Relatórios indicam a aquisição de mais de 300 drones e estratégias para atingir alvos americanos em território cubano

Inteligência dos EUA alerta sobre planos de Cuba para ataques de drones contra alvos americanos, incluindo a base de Guantánamo e navios militares.
Monitoramento dos planos de Cuba para ataques com drones em 2026
Relatórios da inteligência dos Estados Unidos indicam que, em 2026, os planos de Cuba para ataques com drones ganham força, com a aquisição de mais de 300 unidades de drones de origem russa e iraniana.

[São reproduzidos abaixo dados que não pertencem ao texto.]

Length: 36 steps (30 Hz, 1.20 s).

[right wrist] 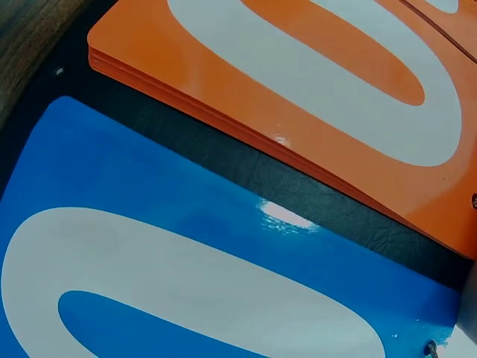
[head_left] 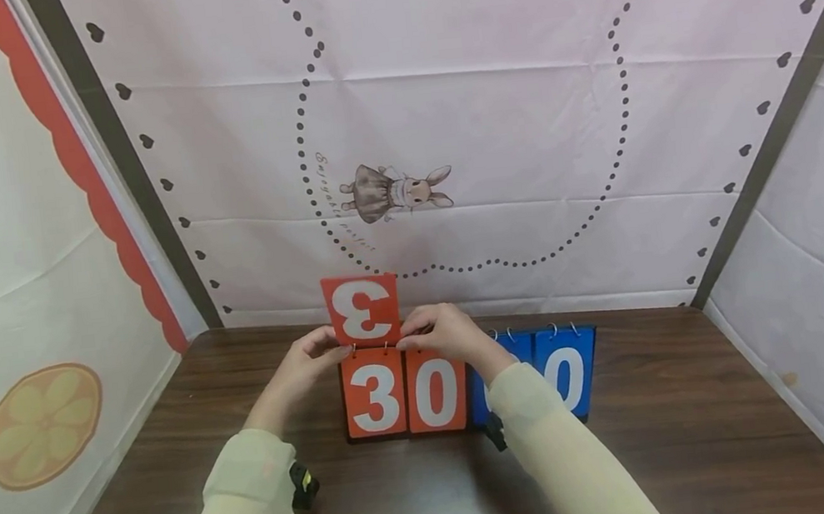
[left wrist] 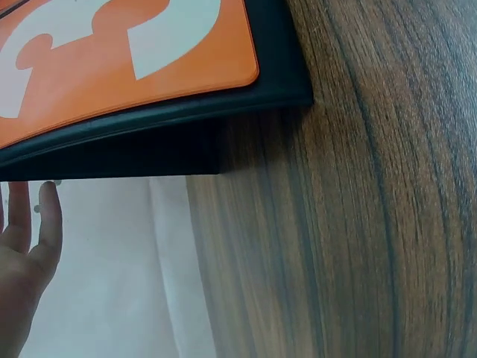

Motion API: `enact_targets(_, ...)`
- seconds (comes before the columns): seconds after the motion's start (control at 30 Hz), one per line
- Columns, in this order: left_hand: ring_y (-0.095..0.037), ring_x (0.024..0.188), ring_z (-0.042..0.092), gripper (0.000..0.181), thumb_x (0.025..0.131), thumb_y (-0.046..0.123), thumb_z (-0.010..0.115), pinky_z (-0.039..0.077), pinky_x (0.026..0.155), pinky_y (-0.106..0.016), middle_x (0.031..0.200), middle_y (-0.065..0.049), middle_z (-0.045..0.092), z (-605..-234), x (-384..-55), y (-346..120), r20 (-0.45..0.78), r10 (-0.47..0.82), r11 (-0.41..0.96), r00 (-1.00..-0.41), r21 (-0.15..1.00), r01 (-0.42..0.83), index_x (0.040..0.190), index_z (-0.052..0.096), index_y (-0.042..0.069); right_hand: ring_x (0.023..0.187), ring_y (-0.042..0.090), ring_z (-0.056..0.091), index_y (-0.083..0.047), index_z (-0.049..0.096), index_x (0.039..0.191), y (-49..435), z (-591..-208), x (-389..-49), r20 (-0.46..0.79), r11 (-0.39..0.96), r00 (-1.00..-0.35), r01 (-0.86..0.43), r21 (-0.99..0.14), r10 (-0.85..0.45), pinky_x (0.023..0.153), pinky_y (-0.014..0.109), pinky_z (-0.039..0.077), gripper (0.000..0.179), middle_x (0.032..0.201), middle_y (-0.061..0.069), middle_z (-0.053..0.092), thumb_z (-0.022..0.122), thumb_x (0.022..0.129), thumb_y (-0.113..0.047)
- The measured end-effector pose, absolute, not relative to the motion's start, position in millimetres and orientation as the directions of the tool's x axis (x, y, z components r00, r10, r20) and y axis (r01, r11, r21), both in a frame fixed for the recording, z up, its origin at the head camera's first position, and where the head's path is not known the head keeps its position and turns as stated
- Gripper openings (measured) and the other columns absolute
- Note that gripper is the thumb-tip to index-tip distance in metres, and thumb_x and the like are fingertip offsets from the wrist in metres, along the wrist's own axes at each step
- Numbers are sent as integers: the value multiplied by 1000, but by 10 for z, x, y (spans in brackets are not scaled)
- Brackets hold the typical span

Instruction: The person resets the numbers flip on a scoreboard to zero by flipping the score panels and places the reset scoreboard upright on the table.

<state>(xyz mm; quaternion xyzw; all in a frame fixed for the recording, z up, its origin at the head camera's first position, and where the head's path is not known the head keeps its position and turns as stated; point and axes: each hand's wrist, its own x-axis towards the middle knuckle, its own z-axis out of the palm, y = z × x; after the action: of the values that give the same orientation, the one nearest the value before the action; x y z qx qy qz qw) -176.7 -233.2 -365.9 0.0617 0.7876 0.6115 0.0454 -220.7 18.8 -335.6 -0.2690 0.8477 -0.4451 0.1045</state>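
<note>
A flip scoreboard (head_left: pixel 405 392) stands on the table, its red cards reading 3 and 0. Above its left rings, a red number card (head_left: pixel 361 308) is turned up, showing an upside-down 3. My left hand (head_left: pixel 302 371) pinches that card near its lower left corner, thumb in front. In the left wrist view its fingers (left wrist: pixel 49 224) reach up behind the black stand (left wrist: pixel 276 67). At the card's lower right corner, my right hand (head_left: pixel 448 333) pinches with thumb and fingers. The right forearm partly covers the blue cards (head_left: pixel 567 370); the right wrist view shows a blue 0 card (right wrist: pixel 186 179) close up.
The brown wooden table (head_left: pixel 407 500) extends in front of and on both sides of the scoreboard. Close behind it hangs a white printed cloth (head_left: pixel 526 195), with more cloth walls at left and right. Black wrist devices (head_left: pixel 304 484) sit at the sleeves.
</note>
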Motion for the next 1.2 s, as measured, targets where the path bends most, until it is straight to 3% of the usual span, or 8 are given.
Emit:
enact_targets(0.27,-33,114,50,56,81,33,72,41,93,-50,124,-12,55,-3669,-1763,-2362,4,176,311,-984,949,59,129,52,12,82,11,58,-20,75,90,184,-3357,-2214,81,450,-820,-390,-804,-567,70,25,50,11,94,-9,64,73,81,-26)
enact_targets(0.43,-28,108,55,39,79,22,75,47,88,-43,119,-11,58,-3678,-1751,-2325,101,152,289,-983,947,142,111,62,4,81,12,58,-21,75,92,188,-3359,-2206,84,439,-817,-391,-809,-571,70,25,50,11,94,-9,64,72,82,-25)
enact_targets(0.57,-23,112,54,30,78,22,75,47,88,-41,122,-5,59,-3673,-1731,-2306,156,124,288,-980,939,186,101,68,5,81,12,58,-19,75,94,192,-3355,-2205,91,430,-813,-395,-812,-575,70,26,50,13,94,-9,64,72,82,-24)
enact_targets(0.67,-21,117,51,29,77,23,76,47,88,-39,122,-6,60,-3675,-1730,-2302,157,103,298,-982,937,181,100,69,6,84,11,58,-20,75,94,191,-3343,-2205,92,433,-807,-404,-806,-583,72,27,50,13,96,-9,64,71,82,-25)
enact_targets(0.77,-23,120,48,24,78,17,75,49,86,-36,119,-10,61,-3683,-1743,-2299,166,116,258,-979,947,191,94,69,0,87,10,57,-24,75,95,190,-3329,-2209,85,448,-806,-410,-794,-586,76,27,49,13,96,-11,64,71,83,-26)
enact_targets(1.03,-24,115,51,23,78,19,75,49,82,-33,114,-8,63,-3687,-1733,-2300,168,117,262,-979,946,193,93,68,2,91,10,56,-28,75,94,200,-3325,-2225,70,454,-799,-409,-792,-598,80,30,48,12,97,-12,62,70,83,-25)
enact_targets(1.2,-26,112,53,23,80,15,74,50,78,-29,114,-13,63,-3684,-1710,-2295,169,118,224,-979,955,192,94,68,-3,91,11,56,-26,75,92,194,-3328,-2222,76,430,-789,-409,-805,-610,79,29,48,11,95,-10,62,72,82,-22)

Entre os alvos considerados estão a base americana na Baía de Guantánamo, navios militares americanos no Caribe e a cidade de Key West, na Flórida. Autoridades americanas destacam que essas informações foram reforçadas em comunicações recentes e podem fundamentar futuras ações diplomáticas ou militares.
O diretor da CIA, John Ratcliffe, durante visita a Havana em 14 de maio, alertou sobre a necessidade de desmantelamento do atual governo cubano para flexibilização das sanções, sinalizando a seriedade com que os EUA veem os planos de Cuba para ataques com drones.

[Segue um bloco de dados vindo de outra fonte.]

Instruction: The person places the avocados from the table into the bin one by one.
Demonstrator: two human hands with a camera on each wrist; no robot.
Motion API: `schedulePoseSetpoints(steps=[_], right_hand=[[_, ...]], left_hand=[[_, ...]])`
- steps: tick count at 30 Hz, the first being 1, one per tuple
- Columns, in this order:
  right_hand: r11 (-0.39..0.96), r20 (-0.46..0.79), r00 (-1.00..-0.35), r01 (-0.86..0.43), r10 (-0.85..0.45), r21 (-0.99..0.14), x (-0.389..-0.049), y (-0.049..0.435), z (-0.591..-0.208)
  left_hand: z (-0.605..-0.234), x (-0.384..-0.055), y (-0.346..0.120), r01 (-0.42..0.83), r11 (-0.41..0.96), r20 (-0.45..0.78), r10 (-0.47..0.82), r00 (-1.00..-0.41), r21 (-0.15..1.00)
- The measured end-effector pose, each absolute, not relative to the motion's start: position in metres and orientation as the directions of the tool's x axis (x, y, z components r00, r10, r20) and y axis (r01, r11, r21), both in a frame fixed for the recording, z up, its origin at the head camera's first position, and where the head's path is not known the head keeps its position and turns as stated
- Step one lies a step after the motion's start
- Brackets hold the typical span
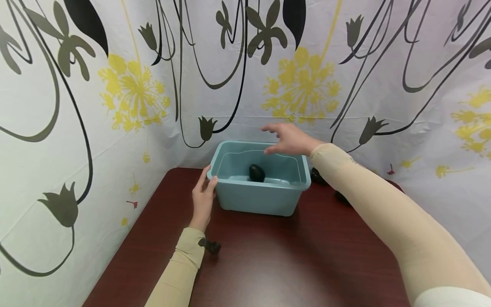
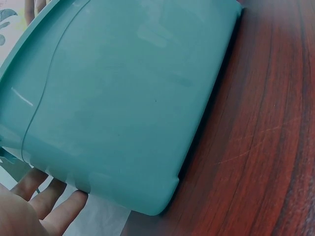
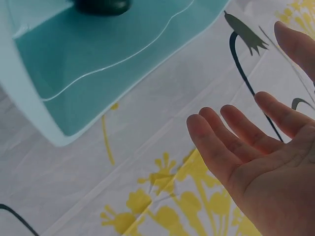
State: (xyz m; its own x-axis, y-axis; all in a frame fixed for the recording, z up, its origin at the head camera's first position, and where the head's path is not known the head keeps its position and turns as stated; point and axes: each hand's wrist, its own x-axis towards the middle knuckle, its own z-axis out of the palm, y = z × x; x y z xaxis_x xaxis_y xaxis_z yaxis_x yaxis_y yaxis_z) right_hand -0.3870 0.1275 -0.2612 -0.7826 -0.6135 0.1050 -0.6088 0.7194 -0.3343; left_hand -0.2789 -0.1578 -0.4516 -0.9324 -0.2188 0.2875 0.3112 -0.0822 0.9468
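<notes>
A light blue plastic bin (image 1: 257, 198) stands on the dark red table against the patterned cloth. Inside it lies a dark green, egg-shaped avocado (image 1: 256, 173), partly visible in the right wrist view too. My left hand (image 1: 203, 196) holds the bin's near left corner, thumb at the front rim and fingers along the end wall; in the left wrist view those fingers (image 2: 66, 209) touch the wall under the rim. Above the bin's far right part, my right hand (image 1: 291, 138) hovers with fingers spread and nothing in them. The right wrist view shows its palm (image 3: 275, 182) bare.
Dark objects (image 1: 317, 176) sit on the table right of the bin, partly hidden behind the right forearm. A cloth (image 1: 238, 102) with flower prints hangs behind and to the left. The wood-grain tabletop (image 1: 261, 264) extends in front of the bin.
</notes>
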Motion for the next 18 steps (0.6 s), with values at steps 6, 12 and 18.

Aumento do arsenal de drones e influência iraniana em Cuba
Desde 2023, o regime cubano vem fortalecendo seu arsenal com drones fornecidos pela Rússia e pelo Irã, armazenados em pontos estratégicos da ilha. A eficácia dos ataques de drones iranianos no Golfo Pérsico, especialmente em manter o Estreito de Ormuz fechado, serve como estudo para as lideranças cubanas que tentam entender os aspectos táticos desses conflitos.
Além disso, a presença de militares iranianos em Cuba contribui para a complexidade da situação, elevando o receio americano sobre uma possível cooperação bélica entre os dois países.
Implicações para segurança regional e resposta dos EUA
Embora os EUA não considerem Cuba uma ameaça militar iminente, a proximidade geográfica com a Flórida e a discussão de planos de guerra com drones geram preocupação. Washington monitora atentamente a capacidade cubana de realizar ataques e a possível influência iraniana, o que pode gerar um cenário de instabilidade na região do Caribe.
Novas sanções e medidas judiciais, como uma acusação contra o ex-presidente Raúl Castro por incidentes ocorridos em 1996, indicam uma estratégia americana de pressão política e econômica sobre Havana.
Pressões internas e diálogo incerto entre EUA e Cuba
Autoridades em Havana demonstram temor em relação a uma possível operação militar semelhante à captura do ditador da Venezuela em janeiro. Apesar das ameaças declaradas, o presidente americano Donald Trump tem tentado manter um canal de diálogo aberto, afirmando que “Cuba está pedindo ajuda” e que negociações estão em andamento.
O bloqueio quase total ao fornecimento de petróleo imposto pelo governo americano nos últimos meses agravou significativamente a situação econômica cubana, influenciando também a dinâmica política e social da ilha.
Estratégias e riscos futuros envolvendo drones e relações bilaterais
As discussões internas no governo cubano sobre a utilização dos drones refletem um cenário em que a tecnologia militar pode ser decisiva em eventuais conflitos com os Estados Unidos. A análise dos erros e acertos do Irã no uso desses equipamentos serve para moldar estratégias locais, enquanto os EUA se preparam para eventuais agravamentos.
A situação indica uma crescente tensão que pode afetar não só a segurança regional, mas também as relações diplomáticas entre Cuba e Estados Unidos, com potenciais impactos no equilíbrio geopolítico do Caribe.